Dalam sistem islam dengan pemimpin yang penuh kesadaran bahwa amanahnya sebagai pemimpin adalah suatu amanah besar dan harus dipertanggung jawabkan hingga akhirat kelak, akan benar-benar menjalankan perannya sebagai raa’in yaitu pengurus segala urusan rakyat maka prioritas utamanya adalah kemashlahatan rakyat. Pemimpin dalam islam yang disebut Khalifah akan berusaha menjauhkan umat hal-hal yang dapat menjerumuskan pada kemaksiatan serta memastikan masyarakat menjalankan ketaatannya kepada Allah Taala.
Negara islam (Khilafah) dibawah kepemimpinan seorang Khalifah akan melakukan pengawasan pada media dan melarang peredaran tayangan yang tidak mendukung perkembangan generasi, seperti konten porno, film berbau sekuler liberal, media penyeru kemaksiatan, dan perbuatan apa saja yang mengarah pada pelanggaran terhadap syariat Islam.
Negara juga akan menjamin terpenuhinya kebutuhan pokok masyarakat melalui kemudahan akses dan pelayanan. Semisal, kemudahan dalam bekerja, harga pangan murah, harga tanah/ rumah murah, dan layanan pendidikan dan kesehatan gratis.

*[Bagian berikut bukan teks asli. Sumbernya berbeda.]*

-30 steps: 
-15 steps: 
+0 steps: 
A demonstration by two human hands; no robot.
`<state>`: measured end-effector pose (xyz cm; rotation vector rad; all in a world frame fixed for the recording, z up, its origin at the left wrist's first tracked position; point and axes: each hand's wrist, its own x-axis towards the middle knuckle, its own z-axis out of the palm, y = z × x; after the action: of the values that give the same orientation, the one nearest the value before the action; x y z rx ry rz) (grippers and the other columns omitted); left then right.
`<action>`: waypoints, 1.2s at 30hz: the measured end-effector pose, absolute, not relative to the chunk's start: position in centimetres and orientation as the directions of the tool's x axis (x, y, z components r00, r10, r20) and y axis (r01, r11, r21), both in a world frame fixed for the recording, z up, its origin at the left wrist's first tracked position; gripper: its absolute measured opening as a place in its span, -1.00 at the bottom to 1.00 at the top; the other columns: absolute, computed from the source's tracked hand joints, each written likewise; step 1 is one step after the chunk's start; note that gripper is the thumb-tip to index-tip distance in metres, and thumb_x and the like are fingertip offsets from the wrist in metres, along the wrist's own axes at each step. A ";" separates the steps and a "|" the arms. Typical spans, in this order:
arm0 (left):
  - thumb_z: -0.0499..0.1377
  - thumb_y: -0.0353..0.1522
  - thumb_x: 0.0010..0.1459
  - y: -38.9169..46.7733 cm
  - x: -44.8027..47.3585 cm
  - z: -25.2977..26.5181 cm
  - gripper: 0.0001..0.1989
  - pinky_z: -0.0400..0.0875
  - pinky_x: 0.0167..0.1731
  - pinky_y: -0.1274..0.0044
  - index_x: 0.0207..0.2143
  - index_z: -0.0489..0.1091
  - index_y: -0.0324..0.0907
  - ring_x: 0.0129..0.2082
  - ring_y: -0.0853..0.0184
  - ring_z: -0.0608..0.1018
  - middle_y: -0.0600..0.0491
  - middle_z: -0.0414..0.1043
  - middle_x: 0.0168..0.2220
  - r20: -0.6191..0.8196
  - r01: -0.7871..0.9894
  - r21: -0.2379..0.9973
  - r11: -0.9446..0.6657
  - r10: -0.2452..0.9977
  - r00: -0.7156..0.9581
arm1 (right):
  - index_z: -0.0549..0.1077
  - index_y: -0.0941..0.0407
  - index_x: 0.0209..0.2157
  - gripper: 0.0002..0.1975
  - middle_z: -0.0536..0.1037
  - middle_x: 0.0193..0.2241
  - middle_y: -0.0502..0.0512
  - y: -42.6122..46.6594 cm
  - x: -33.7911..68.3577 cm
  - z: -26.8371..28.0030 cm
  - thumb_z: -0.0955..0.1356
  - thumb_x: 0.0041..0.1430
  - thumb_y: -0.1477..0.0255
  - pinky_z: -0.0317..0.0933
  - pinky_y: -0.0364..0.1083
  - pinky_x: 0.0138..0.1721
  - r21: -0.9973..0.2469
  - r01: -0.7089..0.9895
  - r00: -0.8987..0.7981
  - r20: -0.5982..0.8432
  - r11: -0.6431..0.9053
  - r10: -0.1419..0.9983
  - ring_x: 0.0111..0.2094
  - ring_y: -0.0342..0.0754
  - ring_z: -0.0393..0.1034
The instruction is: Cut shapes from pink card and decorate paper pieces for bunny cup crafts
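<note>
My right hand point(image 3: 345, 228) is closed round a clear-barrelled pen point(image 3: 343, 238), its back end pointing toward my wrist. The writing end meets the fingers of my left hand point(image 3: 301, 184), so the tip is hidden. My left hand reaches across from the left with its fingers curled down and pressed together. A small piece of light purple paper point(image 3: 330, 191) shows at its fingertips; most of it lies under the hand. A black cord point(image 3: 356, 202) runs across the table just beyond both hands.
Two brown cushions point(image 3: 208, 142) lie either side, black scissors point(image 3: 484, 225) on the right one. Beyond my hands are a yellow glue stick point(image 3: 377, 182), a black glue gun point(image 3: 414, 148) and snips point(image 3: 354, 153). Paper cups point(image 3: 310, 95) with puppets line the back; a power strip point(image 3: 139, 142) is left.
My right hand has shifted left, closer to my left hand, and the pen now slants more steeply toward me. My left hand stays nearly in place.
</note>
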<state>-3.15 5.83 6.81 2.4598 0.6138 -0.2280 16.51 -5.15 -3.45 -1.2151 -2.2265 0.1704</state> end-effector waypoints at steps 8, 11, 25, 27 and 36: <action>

Dengan jaminan ini, penanggung nafkah tidak akan tertekan atau terbebani dalam mencukupi kebutuhan keluarganya. Para ibu bisa fokus menjalankan perannya sebagai ibu dan madrasah pertama bagi anak-anaknya dengan tenang tanpa dibayangi beban ekonomi keluarga sehingga tidak akan ditemukan anak-anak yang kurang kasih sayang dari orang tuanya.
Begitupun pola asuh, dalam sistem islam yang tidak hanya berorientasi pada pemenuhan materi, tetapi orang tua dituntut untuk memenuhi tanggung jawabnya dalam mendidik, mengasuh, mencukupi gizi, dan menjaga anak dengan basis keimanan dan ketakwaan kepada Allah Swt. Setiap keluarga muslim wajib menjadikan akidah Islam sebagai asas dalam mendidik anak.
Dengan pendidikan berbasis akidah Islam akan terbentuk karakter iman dan ketaatan yang dapat mencegahnya berbuat maksiat. Anak juga diajarkan bertanggung jawab atas setiap perbuatannya sehingga akan terbentuk generasi yang mampu bersikap dewasa dengan menjadikan halal haram sebagai standar perbuatan. Begitupun dengan Masyarakat, dipastikan untuk menjalankan perannya sebagai kontrol sosial dengan pembiasaan amar makruf nahi mungkar. Sehingga tercipta kepedulian antar Masyarakat, jauh dari individual. Demikianlah gambaran sistem Islam kafah yang dijalankan negara Khilafah dengan sumber aturan dari Allah SWT, Sehingga fenomena seperti ini kemungkinan terjadinya sangat sedikit sekali.